#### [Problem requirements]
Your answer must consist solely of the lines from the start of the entries below through the line with "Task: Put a", unchanged.

[Data to use — start]

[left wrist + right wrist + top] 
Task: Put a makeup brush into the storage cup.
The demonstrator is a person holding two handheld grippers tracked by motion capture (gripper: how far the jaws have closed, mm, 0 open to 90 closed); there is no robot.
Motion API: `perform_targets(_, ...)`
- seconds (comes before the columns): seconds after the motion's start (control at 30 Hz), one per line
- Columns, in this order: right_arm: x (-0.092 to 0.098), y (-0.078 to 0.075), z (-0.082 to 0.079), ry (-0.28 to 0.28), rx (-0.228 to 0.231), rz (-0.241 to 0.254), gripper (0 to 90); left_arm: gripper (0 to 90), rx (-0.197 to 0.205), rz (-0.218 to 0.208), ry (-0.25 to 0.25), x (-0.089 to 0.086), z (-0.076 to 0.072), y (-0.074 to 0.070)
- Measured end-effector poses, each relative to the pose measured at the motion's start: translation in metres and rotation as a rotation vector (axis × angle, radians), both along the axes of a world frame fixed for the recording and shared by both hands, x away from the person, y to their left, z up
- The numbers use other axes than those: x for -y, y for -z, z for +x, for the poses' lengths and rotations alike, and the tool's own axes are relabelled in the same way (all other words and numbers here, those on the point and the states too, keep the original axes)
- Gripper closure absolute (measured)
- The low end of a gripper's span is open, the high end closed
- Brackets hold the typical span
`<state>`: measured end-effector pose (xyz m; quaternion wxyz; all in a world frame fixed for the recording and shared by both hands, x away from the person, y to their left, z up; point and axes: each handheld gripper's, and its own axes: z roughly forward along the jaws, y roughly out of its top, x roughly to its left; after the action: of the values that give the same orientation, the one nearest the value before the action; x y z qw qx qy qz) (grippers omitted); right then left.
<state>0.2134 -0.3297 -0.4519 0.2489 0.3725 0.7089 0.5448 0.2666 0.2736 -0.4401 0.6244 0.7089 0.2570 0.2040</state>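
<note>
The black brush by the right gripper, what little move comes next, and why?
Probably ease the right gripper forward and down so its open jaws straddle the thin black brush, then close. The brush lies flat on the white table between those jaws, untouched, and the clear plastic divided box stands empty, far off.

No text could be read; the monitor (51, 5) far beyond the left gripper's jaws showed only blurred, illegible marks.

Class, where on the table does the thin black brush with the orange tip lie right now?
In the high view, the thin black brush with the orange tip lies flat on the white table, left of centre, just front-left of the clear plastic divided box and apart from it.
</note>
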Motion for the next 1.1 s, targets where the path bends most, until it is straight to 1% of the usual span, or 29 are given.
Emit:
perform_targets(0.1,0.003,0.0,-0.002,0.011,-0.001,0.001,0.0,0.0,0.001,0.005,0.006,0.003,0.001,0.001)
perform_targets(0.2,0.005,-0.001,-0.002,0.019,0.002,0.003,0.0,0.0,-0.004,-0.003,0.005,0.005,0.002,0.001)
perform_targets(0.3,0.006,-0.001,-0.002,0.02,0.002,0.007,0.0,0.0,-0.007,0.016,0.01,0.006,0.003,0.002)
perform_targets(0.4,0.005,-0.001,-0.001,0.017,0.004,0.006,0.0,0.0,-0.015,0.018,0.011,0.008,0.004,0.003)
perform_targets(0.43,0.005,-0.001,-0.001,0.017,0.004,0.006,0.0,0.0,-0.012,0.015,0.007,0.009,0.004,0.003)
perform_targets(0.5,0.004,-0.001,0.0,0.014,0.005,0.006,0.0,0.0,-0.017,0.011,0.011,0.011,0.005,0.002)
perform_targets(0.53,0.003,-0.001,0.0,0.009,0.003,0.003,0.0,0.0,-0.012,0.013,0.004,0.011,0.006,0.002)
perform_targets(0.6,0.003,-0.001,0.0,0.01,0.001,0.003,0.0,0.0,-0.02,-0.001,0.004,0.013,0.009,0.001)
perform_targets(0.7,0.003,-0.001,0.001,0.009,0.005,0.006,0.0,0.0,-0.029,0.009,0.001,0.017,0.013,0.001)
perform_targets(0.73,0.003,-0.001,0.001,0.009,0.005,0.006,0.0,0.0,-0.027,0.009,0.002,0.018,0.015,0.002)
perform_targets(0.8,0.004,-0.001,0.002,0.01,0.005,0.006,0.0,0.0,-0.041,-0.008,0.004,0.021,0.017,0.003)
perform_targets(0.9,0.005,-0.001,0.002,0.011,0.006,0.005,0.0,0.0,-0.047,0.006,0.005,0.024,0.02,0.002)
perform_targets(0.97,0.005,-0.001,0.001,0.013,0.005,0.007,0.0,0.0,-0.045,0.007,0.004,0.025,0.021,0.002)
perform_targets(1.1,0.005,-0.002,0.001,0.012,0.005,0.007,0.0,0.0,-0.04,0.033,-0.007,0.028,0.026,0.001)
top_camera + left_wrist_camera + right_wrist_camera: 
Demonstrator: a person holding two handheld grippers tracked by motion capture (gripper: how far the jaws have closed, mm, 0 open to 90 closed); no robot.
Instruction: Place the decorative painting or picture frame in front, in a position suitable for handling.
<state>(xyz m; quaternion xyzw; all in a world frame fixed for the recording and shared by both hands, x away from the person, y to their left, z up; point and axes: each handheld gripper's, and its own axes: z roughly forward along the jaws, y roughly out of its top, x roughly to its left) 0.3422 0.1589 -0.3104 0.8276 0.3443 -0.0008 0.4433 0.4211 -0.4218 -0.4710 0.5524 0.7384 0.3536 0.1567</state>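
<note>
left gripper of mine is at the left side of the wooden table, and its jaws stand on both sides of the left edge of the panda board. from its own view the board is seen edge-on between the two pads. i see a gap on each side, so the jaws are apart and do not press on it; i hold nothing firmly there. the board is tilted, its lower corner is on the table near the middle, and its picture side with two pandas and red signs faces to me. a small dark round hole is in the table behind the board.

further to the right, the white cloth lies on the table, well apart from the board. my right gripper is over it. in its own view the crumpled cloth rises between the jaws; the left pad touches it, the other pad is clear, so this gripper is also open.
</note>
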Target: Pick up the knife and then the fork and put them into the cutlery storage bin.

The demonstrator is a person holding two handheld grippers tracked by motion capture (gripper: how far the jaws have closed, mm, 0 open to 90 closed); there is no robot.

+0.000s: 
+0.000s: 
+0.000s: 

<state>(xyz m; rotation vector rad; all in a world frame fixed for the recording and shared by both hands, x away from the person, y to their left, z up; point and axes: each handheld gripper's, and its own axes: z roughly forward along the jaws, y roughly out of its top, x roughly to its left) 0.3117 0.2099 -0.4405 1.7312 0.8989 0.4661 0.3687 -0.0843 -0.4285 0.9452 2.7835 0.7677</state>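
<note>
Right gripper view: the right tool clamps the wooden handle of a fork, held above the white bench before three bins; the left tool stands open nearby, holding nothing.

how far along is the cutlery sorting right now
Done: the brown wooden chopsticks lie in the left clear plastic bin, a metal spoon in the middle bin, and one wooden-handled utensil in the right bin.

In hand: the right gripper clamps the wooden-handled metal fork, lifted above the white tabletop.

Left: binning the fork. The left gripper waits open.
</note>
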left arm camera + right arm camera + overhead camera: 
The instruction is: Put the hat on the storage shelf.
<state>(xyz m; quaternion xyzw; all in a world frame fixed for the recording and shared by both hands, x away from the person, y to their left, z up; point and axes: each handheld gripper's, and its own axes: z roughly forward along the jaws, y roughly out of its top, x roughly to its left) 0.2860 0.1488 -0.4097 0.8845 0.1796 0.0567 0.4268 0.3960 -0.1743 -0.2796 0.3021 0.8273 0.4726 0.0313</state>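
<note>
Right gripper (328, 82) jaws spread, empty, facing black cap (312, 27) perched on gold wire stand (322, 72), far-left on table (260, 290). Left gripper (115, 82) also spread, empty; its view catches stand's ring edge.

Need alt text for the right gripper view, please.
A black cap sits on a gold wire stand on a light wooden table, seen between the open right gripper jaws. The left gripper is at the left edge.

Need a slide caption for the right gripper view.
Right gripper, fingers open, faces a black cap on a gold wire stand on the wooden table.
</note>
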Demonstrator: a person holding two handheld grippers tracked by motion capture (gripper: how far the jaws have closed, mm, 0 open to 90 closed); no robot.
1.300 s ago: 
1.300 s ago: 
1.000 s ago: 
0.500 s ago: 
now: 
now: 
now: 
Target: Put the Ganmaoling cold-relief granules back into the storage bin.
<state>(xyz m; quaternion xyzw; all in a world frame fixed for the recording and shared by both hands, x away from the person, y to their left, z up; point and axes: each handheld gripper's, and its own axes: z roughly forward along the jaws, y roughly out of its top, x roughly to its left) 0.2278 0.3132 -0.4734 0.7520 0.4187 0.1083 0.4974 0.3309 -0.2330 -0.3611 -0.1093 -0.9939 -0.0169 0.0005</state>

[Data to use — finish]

#### [Written answer]
[left wrist + right wrist + top] 
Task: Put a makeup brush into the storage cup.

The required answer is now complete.